En las redes sociales se puede medir con mucha facilidad la polarización de la sociedad, y el principal factor de división es quien debería ser el factor de unión: el presidente Andrés Manuel López Obrador.
Una de las labores obligatorias de cualquier presidente es buscar permanentemente la conciliación social. Sin embargo, a López Obrador le reditúa, y mucho, que la sociedad esté polarizada.
No es necesario explicar cómo le beneficia tener un amplio número de seguidores. Al presidente le beneficia la existencia de sus detractores, aquellos a quienes él llama opositores o conservadores, porque sirven al propósito mediático y propagandístico que ha utilizado en lo que va de su sexenio: la victimización. Cada señalamiento de la oposición, sea política o ciudadana, López Obrador lo canaliza y le da tratamiento de ataque a su gobierno y a él en particular.
Al presidente le encanta la victimización, pero también disfruta la venganza.
Un video difundido en la televisión en marzo de 2004, en el que aparece René Bejarano, exsecretario particular de López Obrador y entonces líder de la bancada de los diputados del PRD en la Asamblea Legislativa de la Ciudad de México, recibiendo 45 mil dólares en efectivo por parte del empresario Carlos Ahumada, fue pieza importante para dinamitar las aspiraciones presidenciales de quien en ese momento ocupaba la Jefatura de Gobierno de la capital del país.
Ahumada sostenía una relación sentimental con Rosario Robles, quien dirigió al PRD de 2002 a 2003. De hecho, el dedo acusador de López Obrador y Bejarano apuntó hacia Robles, a quien consideraron cómplice de la estrategia para dar a conocer el video que tiró por los suelos la imagen de honestidad que presumía López Obrador.

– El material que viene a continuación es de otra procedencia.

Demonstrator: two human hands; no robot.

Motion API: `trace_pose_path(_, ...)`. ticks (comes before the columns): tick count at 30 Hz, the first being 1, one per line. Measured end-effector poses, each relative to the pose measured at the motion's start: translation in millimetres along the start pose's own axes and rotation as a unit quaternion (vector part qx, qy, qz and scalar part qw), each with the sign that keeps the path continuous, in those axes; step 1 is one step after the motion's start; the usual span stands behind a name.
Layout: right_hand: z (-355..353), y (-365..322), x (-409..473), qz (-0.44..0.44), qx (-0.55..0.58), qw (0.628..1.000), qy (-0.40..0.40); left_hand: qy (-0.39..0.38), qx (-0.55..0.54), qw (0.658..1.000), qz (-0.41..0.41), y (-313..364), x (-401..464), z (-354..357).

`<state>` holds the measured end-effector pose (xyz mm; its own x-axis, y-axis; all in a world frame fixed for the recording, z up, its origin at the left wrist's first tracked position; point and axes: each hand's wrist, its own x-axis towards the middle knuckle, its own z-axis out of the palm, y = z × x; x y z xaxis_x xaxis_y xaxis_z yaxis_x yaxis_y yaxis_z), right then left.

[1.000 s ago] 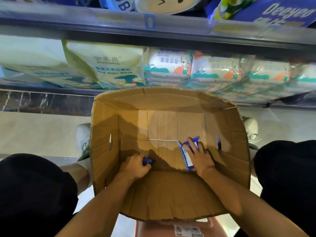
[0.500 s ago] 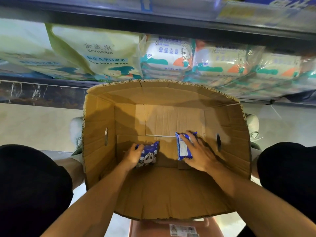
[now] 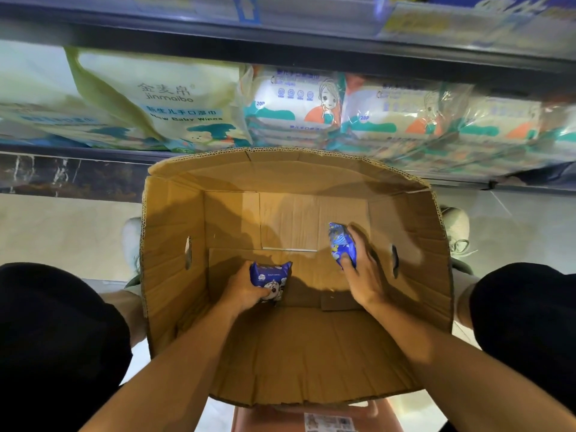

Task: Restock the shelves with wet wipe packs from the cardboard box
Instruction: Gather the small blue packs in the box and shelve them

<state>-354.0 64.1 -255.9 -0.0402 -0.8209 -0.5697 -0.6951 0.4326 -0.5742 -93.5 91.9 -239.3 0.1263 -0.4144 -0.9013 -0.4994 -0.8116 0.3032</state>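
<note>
Reaching deep inside the open brown cardboard box (image 3: 174, 275); left hand (image 3: 246, 291) grasping a small blue wet wipe pack (image 3: 270, 277); right hand (image 3: 361, 272) grasping another blue pack (image 3: 341, 241), upright; stocked shelf (image 3: 280, 51) ahead, above both.

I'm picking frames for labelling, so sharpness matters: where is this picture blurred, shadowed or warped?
Head view: the shelf edge at top and the wipe bundles at right are smeared; the right hand and its blue pack are softly blurred; the left hand and its pack are sharper. Arm shadows fall across the cardboard box floor. Wide-angle bowing curves the shelf.
</note>
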Motion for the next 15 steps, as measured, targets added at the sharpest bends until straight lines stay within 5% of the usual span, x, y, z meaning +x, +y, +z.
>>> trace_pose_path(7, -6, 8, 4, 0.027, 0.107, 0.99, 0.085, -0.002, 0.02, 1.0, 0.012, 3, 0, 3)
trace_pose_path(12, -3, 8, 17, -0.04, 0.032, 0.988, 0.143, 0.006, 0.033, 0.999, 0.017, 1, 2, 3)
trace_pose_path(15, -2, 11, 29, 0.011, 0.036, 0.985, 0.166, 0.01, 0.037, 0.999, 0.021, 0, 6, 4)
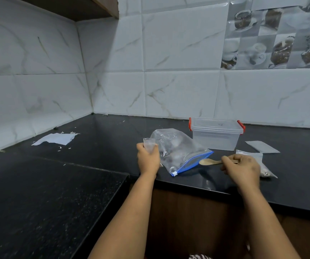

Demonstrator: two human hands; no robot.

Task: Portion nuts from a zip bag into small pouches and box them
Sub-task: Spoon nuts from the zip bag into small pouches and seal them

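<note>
A clear zip bag (178, 148) with a blue zipper strip lies on the black counter, nuts dimly visible inside. My left hand (147, 158) grips a small clear pouch (149, 143) just left of the bag. My right hand (243, 169) pinches the handle of a wooden spoon (207, 162), whose bowl points left toward the bag's zipper end. A filled small pouch (262, 165) lies under and right of my right hand. Behind the bag stands a clear plastic box (215, 135) with red latches and its lid on.
A flat empty pouch (262, 146) lies right of the box. A torn white paper (57, 138) and small scraps lie at the far left near the tiled wall. The counter's front edge (206, 187) runs below my hands; a lower counter section extends left.
</note>
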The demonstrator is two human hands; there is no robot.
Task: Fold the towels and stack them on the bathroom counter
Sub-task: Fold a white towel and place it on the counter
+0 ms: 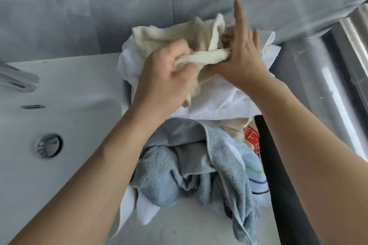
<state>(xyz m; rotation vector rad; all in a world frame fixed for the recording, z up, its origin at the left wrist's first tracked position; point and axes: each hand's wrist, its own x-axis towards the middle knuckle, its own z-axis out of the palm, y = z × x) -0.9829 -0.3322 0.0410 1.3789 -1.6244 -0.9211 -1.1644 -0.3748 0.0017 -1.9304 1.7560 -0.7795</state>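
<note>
A crumpled cream towel (169, 35) lies on top of a white towel (217, 95) at the back of the counter, against the wall. My left hand (167, 77) is closed around a twisted edge of the cream towel. That same edge passes into my right hand (242, 53), which pinches it with the thumb while the index finger points up. Nearer to me lies a rumpled grey-blue towel (179, 167), heaped over a white towel with coloured stripes (255, 175).
A white sink basin (65, 117) with a chrome drain (48, 146) and a faucet (18, 79) fills the left. A grey tiled wall (99, 6) rises behind. To the right run a dark gap (278, 165) and a metal rail (338, 77).
</note>
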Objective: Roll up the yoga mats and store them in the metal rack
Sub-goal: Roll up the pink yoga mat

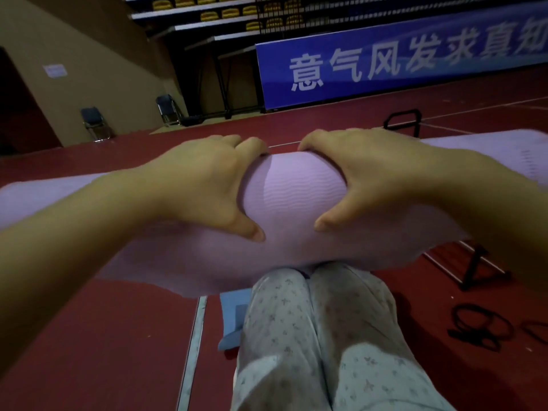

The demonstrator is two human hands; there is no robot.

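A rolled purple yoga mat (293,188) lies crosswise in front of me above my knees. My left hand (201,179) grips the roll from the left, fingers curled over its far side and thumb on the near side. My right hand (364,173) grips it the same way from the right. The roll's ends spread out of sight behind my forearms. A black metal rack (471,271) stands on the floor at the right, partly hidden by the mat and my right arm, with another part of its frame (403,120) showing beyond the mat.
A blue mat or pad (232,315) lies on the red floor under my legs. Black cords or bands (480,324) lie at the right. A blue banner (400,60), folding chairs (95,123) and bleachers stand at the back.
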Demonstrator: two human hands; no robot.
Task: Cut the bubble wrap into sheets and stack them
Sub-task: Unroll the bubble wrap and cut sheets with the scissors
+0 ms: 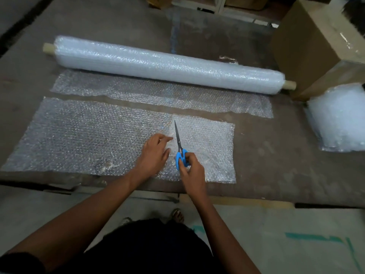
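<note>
A long strip of bubble wrap (85,135) lies flat across the near part of the table. My right hand (192,171) grips blue-handled scissors (180,153), blades pointing away from me into the strip. My left hand (155,153) presses flat on the wrap just left of the blades, fingers straight. Right of the blades lies a smaller section of the wrap (209,143). The big bubble wrap roll (164,64) on its cardboard core lies farther back, with an unrolled flap (158,93) in front of it. A stack of cut sheets (339,117) sits at the right.
A large cardboard box (316,40) stands at the back right, against the roll's end. The brown table (276,165) has its front edge just below my hands. My feet and green tape marks show on the floor below.
</note>
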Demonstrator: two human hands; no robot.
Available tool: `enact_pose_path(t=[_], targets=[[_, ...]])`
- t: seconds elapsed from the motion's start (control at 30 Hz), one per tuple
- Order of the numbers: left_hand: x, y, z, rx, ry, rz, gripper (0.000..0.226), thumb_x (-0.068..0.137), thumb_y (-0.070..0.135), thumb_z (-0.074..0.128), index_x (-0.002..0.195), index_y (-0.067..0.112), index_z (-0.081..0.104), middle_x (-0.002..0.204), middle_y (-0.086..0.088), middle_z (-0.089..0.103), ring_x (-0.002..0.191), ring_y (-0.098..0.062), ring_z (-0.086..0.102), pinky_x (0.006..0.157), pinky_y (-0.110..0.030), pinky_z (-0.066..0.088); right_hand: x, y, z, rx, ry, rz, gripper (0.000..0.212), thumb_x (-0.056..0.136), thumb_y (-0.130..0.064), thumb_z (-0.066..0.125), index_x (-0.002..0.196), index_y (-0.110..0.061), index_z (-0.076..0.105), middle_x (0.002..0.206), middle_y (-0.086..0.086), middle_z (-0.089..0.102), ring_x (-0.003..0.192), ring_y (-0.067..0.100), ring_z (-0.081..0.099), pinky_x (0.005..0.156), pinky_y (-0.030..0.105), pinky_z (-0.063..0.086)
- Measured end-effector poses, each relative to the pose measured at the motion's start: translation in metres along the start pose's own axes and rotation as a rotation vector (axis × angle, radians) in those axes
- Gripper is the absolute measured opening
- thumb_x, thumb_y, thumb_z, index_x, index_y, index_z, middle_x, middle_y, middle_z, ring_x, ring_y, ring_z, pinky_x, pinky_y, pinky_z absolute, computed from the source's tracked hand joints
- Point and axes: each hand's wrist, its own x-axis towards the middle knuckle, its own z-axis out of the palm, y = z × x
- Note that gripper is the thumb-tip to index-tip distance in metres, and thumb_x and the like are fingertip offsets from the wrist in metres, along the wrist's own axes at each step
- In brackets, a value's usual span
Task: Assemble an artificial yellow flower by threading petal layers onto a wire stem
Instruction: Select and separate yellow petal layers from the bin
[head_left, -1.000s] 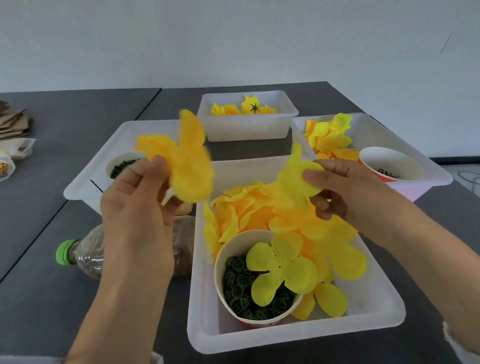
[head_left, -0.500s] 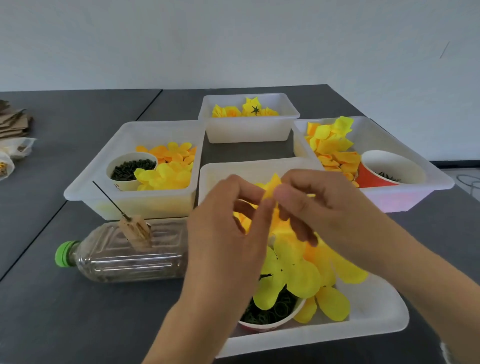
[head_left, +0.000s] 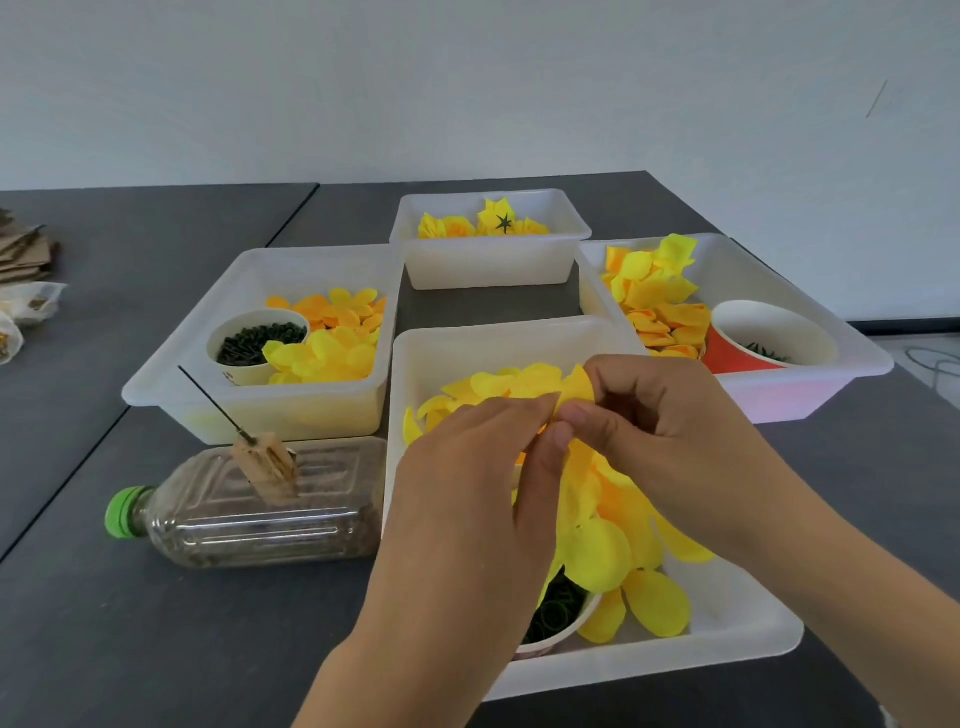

Bejarano fue a la cárcel, y otros videos difundidos en ese mismo año salpicaron al secretario de Finanzas del Gobierno de la Ciudad de México durante la gestión de López Obrador, Gustavo Ponce, y al entonces delegado en Tlalpan, Carlos Imaz, quien era esposo de Claudia Sheinbaum. Esa serie de videos terminó por influir en la elección de 2006, en la que López Obrador perdió frente a Felipe Calderón.
Rosario Robles padece hoy la venganza de un López Obrador que la considera cómplice de aquel entramado. Así se explica que permanezca en la cárcel. A Rosario Robles, al día de hoy, se le mantiene en prisión bajo un proceso penal enrarecido en el que no se le ha probado nada de lo que se le acusa. De hecho, es la única detenida por la Estafa Maestra, aquella trama que implicó a universidades públicas y funcionarios del gobierno anterior en el desvío millonario de recursos públicos.
Rosario Robles niega las acusaciones que pesan en su contra. En cambio, un criminal confeso, Emilio Lozoya Austin, goza de una libertad que le permite acudir a cenar a donde le plazca, y disfrutar de los recursos que recibió por parte de la empresa brasileña Odebrecht, y que el gobierno le ha permitido retener.
Lozoya ha implicado en sus declaraciones al expresidente Enrique Peña Nieto y al exsecretario de Hacienda del sexenio anterior, Luis Videgaray, así como a otros exlegisladores priistas y panistas. Ninguno de ellos enfrenta un proceso judicial, pues en realidad la intención de implicarlos es que se sometan a un juicio popular de desprestigio.
En las redes sociales, los seguidores de López Obrador salivan cada vez que la Fiscalía General de la República o la Unidad de Inteligencia Financiera amagan con investigar a Peña Nieto. Lo cierto es que no será procesado, a pesar de que el resultado -no vinculante- de la consulta popular impulsada por el gobierno tuvo como resultado que los exmandatarios deberían ser enjuiciados. El objetivo de López Obrador se cumplió, pues lo que él buscó con aquella consulta fue que hubiera un linchamiento popular a los expresidentes, algo similar al linchamiento que Ernesto Zedillo promovió hacia la figura de su antecesor, Carlos Salinas de Gortari, y que le creó tan mala imagen con la que hasta hoy carga.
Peña Nieto no forman parte del sentimiento de rencor que envuelve al presidente López Obrador.
Su odio está fincado en la derrota electoral que sufrió en 2006, y está dirigido a quienes estuvieron involucrados en esa derrota. Por eso está en la cárcel Rosario Robles, y por eso sus ataques verbales a Felipe Calderón son tan frecuentes. Por eso, y nada más.